INSTRUCTIONS FOR THE TASK: Take the lines from the beginning of the material through the line containing "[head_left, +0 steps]" and retype them exactly, leaving the pictures out.

MATERIAL PROVIDED:
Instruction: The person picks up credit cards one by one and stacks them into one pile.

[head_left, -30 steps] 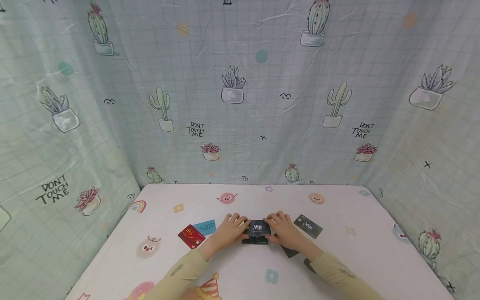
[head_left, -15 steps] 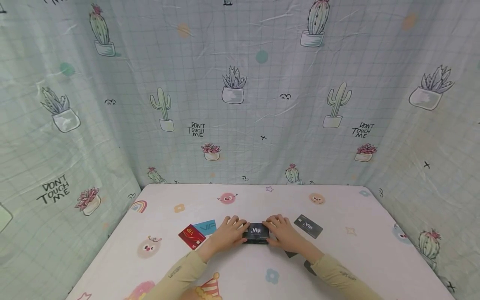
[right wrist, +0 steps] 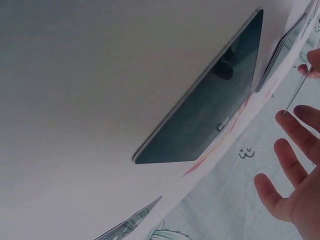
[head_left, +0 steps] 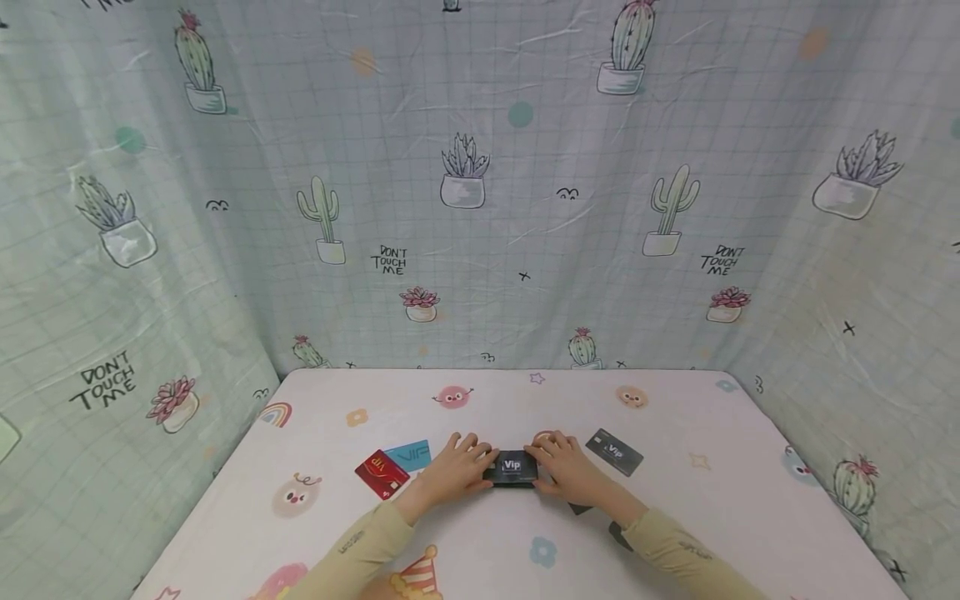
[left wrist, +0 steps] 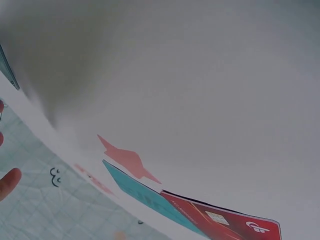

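A black card marked "Vip" (head_left: pixel 512 465) is held at its two ends between both hands. My left hand (head_left: pixel 452 471) pinches its left end, and my right hand (head_left: pixel 567 468) pinches the right end. In the right wrist view the card's thin edge (right wrist: pixel 299 90) shows above the table, apart from a small stack of dark cards (right wrist: pixel 281 50). From the head view, that stack lies almost wholly behind the held card. Only a few fingertips of the left hand (left wrist: pixel 7 182) enter the left wrist view.
On the left, a red card (head_left: pixel 382 473) overlaps a blue card (head_left: pixel 409 455). To the right lies a grey-black card (head_left: pixel 615 452). Two more dark cards, one (head_left: pixel 581 507) below the right wrist and one (head_left: pixel 619 534) by the sleeve, are partly covered. A patterned curtain (head_left: pixel 495 242) surrounds the white table (head_left: pixel 480 550).
Both hands have brought the held card slightly nearer to the person, so it covers more of the dark stack. The loose cards at both sides stay where they were.
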Tool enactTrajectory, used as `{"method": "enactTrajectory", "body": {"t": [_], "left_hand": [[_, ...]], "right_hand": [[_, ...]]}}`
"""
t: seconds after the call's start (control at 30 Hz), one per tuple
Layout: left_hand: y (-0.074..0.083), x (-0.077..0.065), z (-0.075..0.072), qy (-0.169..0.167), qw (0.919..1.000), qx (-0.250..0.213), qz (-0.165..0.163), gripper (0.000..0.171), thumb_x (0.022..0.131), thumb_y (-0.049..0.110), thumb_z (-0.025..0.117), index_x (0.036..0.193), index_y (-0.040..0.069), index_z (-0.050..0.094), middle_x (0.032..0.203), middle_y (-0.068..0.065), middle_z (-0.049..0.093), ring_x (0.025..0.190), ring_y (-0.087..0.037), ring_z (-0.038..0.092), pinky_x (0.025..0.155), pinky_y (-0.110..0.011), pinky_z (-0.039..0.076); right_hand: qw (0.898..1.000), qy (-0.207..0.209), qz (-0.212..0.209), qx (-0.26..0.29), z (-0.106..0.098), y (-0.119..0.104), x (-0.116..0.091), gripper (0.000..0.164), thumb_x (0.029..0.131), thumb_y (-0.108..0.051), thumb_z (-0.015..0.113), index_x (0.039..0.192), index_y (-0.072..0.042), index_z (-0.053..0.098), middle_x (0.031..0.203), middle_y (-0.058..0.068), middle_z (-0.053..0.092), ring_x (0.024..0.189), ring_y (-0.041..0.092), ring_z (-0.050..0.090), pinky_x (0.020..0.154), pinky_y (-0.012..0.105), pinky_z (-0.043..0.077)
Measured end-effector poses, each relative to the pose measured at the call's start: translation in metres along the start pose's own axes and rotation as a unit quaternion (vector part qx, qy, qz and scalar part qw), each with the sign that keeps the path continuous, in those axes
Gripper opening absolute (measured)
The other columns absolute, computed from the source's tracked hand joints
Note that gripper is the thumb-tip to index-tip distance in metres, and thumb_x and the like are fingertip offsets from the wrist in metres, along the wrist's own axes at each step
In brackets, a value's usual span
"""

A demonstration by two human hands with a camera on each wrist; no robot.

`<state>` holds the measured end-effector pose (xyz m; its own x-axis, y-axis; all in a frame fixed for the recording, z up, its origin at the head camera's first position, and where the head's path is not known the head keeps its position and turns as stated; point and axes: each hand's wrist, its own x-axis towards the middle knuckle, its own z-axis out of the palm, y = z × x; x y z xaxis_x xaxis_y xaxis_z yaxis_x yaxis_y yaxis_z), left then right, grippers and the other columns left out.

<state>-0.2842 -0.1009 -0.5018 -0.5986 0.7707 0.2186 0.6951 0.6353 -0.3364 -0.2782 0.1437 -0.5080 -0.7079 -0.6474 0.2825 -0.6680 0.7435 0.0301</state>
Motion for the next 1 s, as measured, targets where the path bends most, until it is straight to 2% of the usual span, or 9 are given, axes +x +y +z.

PROBLEM SOLUTION:
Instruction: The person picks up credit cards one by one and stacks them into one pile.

[head_left, -30 steps] 
[head_left, -15 steps] 
[right wrist, +0 steps] 
[head_left, +0 steps] 

No additional work is needed on this exercise.